(Items from a data source)
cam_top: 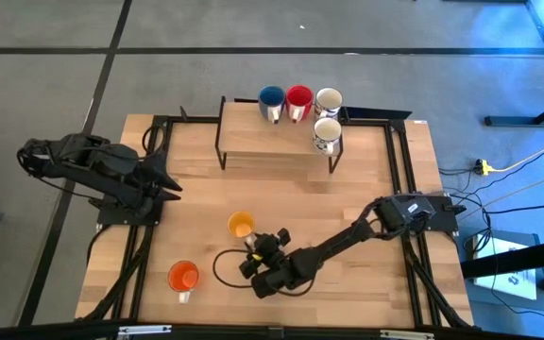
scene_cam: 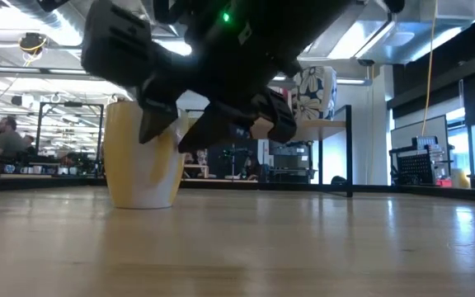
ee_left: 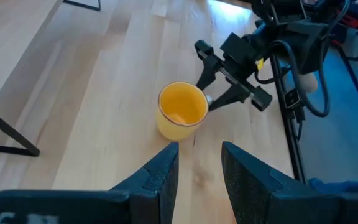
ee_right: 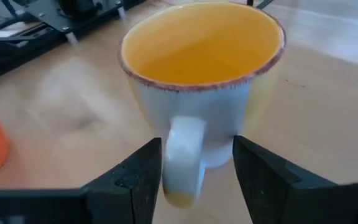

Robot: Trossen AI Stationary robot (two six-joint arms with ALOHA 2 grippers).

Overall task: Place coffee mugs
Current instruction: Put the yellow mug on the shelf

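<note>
A yellow-orange mug [cam_top: 241, 225] [ee_right: 204, 81] stands upright on its base on the wooden table, its pale handle [ee_right: 184, 162] turned toward my right gripper [ee_right: 194, 177] [cam_top: 254, 244]. That gripper is open and comes in low from the near right, one finger on each side of the handle. My left gripper [ee_left: 199, 165] [cam_top: 170, 184] hangs open and empty at the table's left, above the surface. An orange mug [cam_top: 183, 277] stands near the front left. Blue [cam_top: 271, 98], red [cam_top: 298, 97] and two white printed mugs [cam_top: 327, 135] stand on the shelf. My right gripper straddles the yellow-orange mug's handle [ee_right: 182, 149], coming nearly level from the near right. One finger [ee_right: 146, 174] lies right beside the handle and the other stands off with a gap. I cannot tell whether either touches it. The mug rests upright on the table.
A low wooden shelf on dark metal legs [cam_top: 272, 142] stands at the far middle of the table. A dark frame [cam_top: 399, 170] runs along the table's sides. Bare table lies between the shelf and the yellow-orange mug.
</note>
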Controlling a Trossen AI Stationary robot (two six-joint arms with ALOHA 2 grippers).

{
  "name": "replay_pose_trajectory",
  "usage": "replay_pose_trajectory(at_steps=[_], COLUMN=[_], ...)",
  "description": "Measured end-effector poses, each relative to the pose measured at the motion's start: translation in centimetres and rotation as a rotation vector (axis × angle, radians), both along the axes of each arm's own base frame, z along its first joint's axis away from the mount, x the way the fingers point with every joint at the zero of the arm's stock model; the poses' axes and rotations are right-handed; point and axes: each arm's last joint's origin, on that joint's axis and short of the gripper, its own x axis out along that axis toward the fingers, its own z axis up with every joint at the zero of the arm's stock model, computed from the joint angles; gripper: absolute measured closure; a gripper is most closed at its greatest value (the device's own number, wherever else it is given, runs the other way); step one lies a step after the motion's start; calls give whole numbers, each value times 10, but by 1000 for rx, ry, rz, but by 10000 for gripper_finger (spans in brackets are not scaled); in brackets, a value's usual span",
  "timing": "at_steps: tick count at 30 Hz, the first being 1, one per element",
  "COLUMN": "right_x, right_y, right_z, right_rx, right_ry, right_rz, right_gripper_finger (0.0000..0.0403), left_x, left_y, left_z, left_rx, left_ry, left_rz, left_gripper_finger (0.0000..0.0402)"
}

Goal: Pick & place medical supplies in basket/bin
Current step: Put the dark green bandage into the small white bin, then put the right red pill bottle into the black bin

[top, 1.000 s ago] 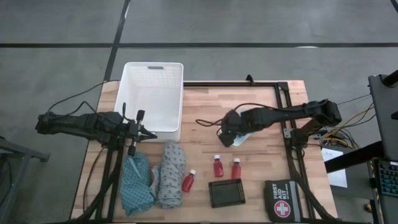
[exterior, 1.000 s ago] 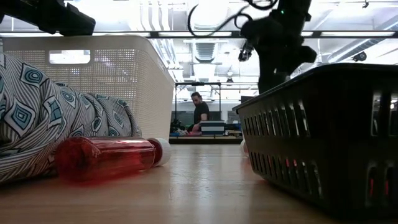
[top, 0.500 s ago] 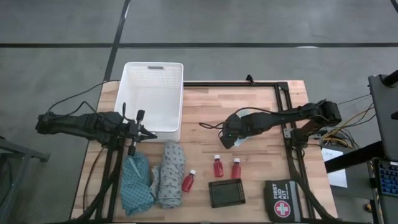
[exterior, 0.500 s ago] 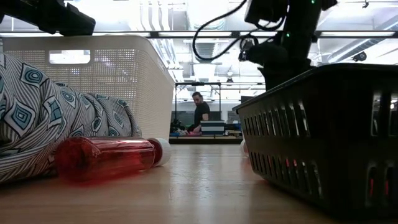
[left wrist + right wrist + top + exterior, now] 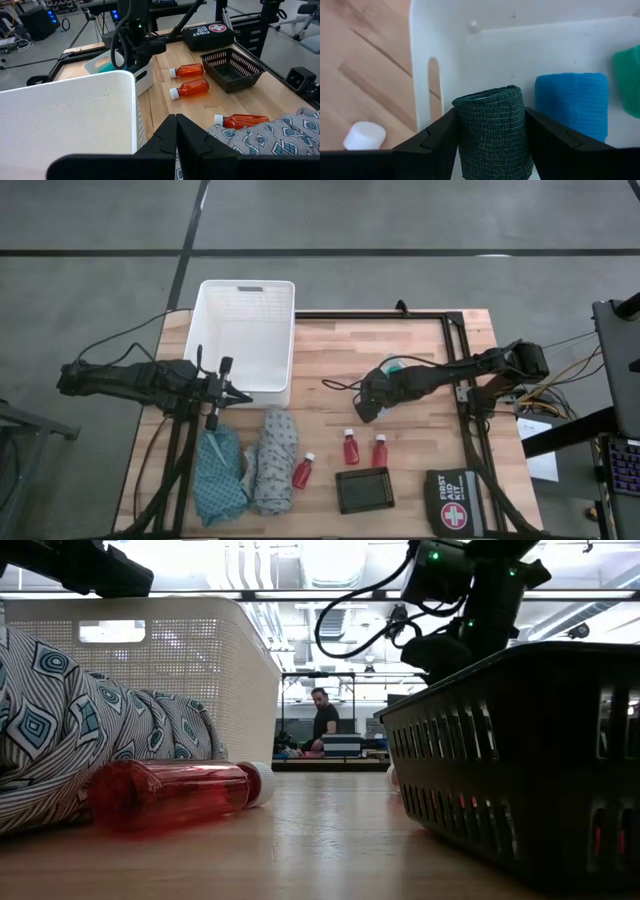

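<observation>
My right gripper (image 5: 490,137) is over the small white tray (image 5: 520,45) at the table's right middle, also seen from above (image 5: 370,405), and is shut on a dark green bandage roll (image 5: 490,125). In the tray lie a blue roll (image 5: 570,102) and a lighter green piece (image 5: 626,80). Three red bottles (image 5: 351,447) (image 5: 380,450) (image 5: 302,471) lie on their sides near the front. The teal cloth (image 5: 220,475) and the grey patterned cloth (image 5: 273,460) lie bunched at front left. My left gripper (image 5: 215,392) is shut, beside the big white basket (image 5: 210,305). My right gripper pinches the dark green roll between its two fingers (image 5: 437,140), one on each side of its curved wall (image 5: 465,130). It sits over the tray's floor, near the wall with the slot. The roll's lower end runs out of the wrist picture.
A small black slotted basket (image 5: 364,490) and a black first aid pouch (image 5: 454,500) sit at the near edge, right of the bottles. A black frame (image 5: 455,330) runs along the table's far and right edges. Bare wood lies between the white basket and the tray.
My right gripper has risen from the tray and drawn slightly toward the near edge, uncovering the tray's far part in the high view. My left arm has kept still.
</observation>
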Motion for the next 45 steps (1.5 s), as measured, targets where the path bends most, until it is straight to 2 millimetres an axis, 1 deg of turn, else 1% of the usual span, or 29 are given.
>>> replay_pose_trajectory(at_steps=[6, 11, 14, 24, 28, 39, 45], right_x=[0, 1, 1, 3, 3, 3, 4], right_y=[0, 0, 0, 0, 0, 0, 0], right_z=[-1, 1, 1, 1, 1, 2, 2], right_rx=[16, 0, -2, -11, -11, -12, -14], right_ry=[1, 0, -1, -15, -16, -23, -27], right_rz=[-12, 34, 33, 57, 56, 54, 54], right_gripper_finger=[202, 202, 198, 141, 128, 136, 130], left_x=[0, 0, 0, 0, 0, 0, 0], left_y=[0, 0, 0, 0, 0, 0, 0], left_z=[0, 0, 0, 0, 0, 0, 0], left_rx=[0, 0, 0, 0, 0, 0, 0], left_ry=[0, 0, 0, 0, 0, 0, 0], left_rz=[0, 0, 0, 0, 0, 0, 0], left_gripper_finger=[396, 396, 396, 396, 396, 396, 396])
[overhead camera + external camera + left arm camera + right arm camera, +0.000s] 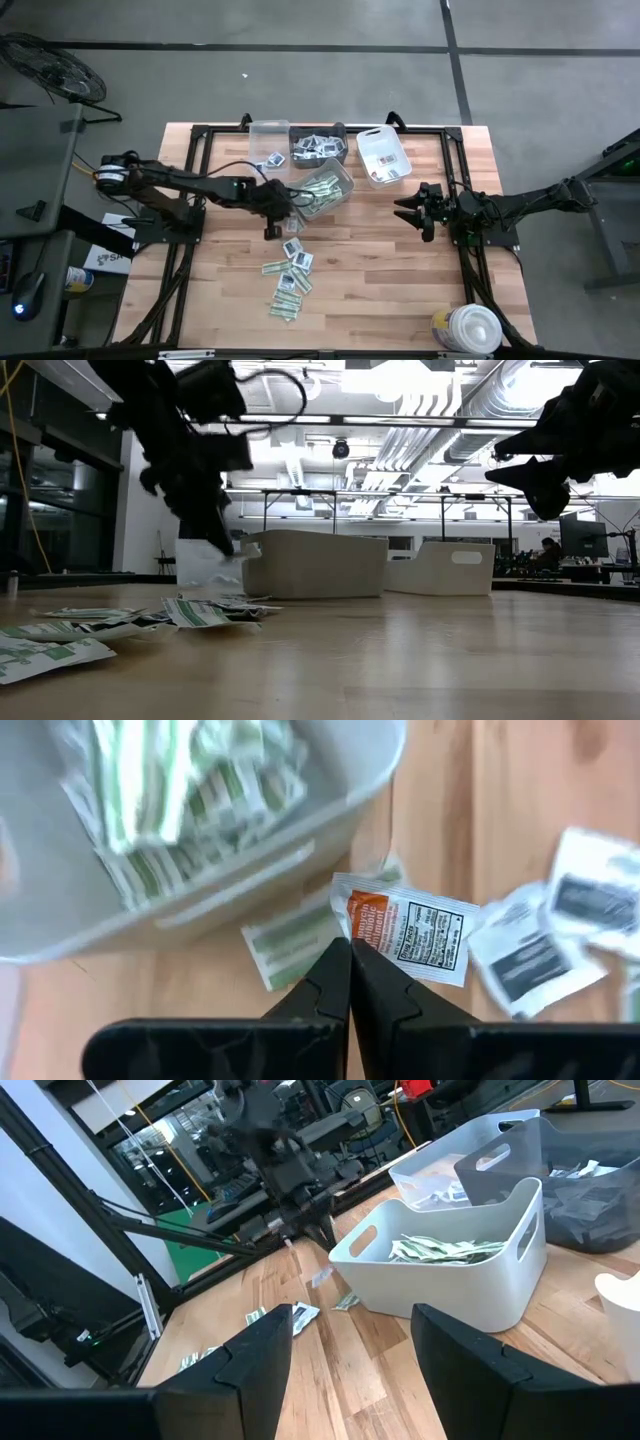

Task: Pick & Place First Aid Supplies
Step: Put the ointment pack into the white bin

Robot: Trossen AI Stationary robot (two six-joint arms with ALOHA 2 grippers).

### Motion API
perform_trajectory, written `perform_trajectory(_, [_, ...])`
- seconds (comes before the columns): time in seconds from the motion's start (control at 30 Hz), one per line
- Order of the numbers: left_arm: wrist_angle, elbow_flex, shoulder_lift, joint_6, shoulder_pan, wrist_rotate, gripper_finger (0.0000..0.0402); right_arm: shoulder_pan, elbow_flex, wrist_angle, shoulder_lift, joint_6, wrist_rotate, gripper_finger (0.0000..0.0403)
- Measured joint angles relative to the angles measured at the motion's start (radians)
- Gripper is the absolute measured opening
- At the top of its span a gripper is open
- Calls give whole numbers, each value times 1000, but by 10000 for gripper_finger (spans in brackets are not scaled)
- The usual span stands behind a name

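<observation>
Packet (408,932) with orange print hangs pinched by a corner in the left gripper's (350,952) closed tips, just beside the grey bin (200,895), while the right gripper (350,1345) waits open, well apart.

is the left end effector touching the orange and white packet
Touching. The left wrist view shows the left end effector with its fingers shut, their tips pinching the orange-and-white packet at its edge.

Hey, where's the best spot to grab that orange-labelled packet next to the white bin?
Take the orange-labelled packet by its free edge away from the white bin, from above. It lies flat on the wood, partly over a green strip, so only edges give purchase.
</observation>
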Motion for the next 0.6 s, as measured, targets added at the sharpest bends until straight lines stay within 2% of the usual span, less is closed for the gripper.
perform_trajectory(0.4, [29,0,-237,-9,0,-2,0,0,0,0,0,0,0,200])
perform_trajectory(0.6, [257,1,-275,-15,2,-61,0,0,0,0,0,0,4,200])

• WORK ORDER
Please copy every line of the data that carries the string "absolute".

• RESPONSE TO THE EXERCISE
  "description": "Measured end-effector poses, each relative to the pose measured at the motion's start: translation in centimetres and rotation as a rotation vector (axis × angle, radians), both along the axes of each arm's own base frame, z along its first joint's axis away from the mount, x the way the fingers point with every joint at the zero of the arm's stock model; the poses' axes and rotations are right-handed; point and axes: each arm's last joint's origin, on that joint's axis and short of the gripper, its own x axis out along that axis toward the fingers, its own z axis up with every joint at the zero of the arm's stock model, computed from the joint angles; gripper: absolute measured closure; a gripper is most closed at its greatest value (the device's own number, wherever else it is given, runs the other way); step one lies a step after the motion's start; calls give whole numbers, each value times 10, but by 1000 for rx, ry, rz, but by 10000 for gripper_finger (spans in brackets are not scaled); in brackets, a value's usual span",
- Gripper is the absolute measured opening

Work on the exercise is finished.